Ek argues that Apple is, once again, using its market position to drive up costs by effectively requiring app developers to push Apple's fees on to consumers. And by preventing Spotify from communicating directly with users, Ek says, Apple is blocking his company from broadcasting discounts. Ek isn't the only one making this argument. Last fall, the Supreme Court heard arguments in a case called Apple v. Pepper, in which plaintiffs are seeking antitrust damages from Apple for what they say are unfair app prices caused by Apple's policies.
That Spotify would bring this complaint to the European Commission makes sense, and not just because Spotify is based in Europe. Antitrust regulators there, led by Margrethe Vestager, have been far more aggressive in cracking down on anticompetitive practices in recent years. In 2017, Vestager's office slapped Google with a $2.7 billion fine after finding that the search platform unfairly directed consumers to its own shopping platform over the competition.
And yet, not even Vestager has thrown her support behind Warren's plan to unilaterally break these companies up. “To break up a company, to break up private property would be very far reaching and you would need to have a very strong case that it would produce better results for consumers in the marketplace than what you could do with more mainstream tools,” Vestager said at South by Southwest last weekend.

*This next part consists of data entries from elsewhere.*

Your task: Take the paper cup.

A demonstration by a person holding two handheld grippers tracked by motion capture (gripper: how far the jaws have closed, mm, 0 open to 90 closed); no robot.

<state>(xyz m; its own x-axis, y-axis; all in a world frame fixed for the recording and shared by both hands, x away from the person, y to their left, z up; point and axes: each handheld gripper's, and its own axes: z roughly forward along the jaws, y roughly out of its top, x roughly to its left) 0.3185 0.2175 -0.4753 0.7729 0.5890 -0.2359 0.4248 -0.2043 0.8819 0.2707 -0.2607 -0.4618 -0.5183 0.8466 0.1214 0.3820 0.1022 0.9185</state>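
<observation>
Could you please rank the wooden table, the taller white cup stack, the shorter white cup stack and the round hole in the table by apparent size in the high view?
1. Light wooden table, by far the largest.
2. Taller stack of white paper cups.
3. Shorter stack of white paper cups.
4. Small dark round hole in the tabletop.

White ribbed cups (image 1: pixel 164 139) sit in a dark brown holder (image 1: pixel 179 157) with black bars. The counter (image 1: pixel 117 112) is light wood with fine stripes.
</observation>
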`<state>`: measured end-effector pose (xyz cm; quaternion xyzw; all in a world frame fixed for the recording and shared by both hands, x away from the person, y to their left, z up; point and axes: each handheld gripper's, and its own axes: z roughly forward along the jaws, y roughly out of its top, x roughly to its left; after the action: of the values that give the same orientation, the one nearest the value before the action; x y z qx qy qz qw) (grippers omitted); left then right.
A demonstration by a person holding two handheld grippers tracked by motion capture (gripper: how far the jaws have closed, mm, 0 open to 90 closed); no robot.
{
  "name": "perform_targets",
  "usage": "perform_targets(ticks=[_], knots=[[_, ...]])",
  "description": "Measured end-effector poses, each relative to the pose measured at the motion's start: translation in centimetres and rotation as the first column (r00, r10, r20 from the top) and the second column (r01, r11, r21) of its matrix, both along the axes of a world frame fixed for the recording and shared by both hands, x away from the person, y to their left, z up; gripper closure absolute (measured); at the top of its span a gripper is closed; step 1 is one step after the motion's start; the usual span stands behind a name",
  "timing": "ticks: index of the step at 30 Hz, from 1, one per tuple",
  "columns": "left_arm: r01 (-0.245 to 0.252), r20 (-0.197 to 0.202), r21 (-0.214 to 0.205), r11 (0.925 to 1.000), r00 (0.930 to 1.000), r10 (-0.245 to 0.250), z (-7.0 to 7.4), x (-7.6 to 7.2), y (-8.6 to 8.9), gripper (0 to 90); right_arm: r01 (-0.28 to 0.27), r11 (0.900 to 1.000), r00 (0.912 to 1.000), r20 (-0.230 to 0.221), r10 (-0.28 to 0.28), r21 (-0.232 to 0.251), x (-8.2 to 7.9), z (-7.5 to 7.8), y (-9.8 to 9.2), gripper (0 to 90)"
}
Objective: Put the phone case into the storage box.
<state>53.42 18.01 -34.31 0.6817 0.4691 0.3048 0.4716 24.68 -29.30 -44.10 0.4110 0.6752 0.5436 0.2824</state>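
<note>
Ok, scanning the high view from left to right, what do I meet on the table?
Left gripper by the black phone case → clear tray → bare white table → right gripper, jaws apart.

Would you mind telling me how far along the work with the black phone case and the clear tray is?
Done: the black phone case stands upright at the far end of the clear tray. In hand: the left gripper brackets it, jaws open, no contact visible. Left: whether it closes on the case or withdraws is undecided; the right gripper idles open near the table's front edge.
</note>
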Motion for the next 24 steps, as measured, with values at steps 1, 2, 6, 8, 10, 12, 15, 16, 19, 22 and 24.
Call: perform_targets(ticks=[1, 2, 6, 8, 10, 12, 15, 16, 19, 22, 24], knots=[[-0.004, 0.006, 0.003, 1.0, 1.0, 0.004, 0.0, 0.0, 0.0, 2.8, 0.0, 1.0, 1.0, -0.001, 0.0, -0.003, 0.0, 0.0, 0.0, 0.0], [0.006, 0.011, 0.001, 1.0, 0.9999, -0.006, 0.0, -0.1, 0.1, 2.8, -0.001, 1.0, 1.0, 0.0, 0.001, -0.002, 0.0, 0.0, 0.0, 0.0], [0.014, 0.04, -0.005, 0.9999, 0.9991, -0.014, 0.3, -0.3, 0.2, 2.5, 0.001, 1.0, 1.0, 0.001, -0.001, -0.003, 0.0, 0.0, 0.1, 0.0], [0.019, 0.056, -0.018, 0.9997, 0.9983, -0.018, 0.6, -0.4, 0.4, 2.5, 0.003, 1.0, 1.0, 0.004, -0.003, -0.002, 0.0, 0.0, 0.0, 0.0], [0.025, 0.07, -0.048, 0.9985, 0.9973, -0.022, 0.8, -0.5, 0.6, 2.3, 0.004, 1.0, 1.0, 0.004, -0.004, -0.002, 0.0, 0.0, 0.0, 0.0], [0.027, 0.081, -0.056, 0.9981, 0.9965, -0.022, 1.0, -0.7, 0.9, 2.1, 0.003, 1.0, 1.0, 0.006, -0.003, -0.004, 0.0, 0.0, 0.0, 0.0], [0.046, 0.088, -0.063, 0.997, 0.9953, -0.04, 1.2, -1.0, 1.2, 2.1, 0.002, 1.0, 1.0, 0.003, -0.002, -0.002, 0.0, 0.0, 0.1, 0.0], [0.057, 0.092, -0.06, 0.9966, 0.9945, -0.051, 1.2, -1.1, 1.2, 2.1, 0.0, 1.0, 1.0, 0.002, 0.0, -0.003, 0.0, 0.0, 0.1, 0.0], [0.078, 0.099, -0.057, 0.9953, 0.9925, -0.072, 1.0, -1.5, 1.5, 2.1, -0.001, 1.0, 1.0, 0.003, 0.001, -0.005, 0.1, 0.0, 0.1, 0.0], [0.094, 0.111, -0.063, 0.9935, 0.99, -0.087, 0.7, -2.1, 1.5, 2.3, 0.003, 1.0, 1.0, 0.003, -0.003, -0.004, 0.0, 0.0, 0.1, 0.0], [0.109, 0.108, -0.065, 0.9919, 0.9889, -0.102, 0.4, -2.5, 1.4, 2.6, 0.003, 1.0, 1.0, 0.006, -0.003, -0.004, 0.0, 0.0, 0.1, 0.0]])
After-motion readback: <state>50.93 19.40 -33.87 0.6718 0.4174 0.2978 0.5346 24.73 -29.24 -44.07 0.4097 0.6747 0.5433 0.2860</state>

Despite the comparatively light-touch approach Spotify is suggesting---and the growing conversation in the United States about antitrust action---Gaynor cautions that there's no guarantee Spotify would prevail if it were to bring such a complaint in the US. "Antitrust laws are about harm to competition, not competitors," he says. "If Spotify is disadvantaged, but there’s vigorous competition and consumers are benefiting, then they have no standing."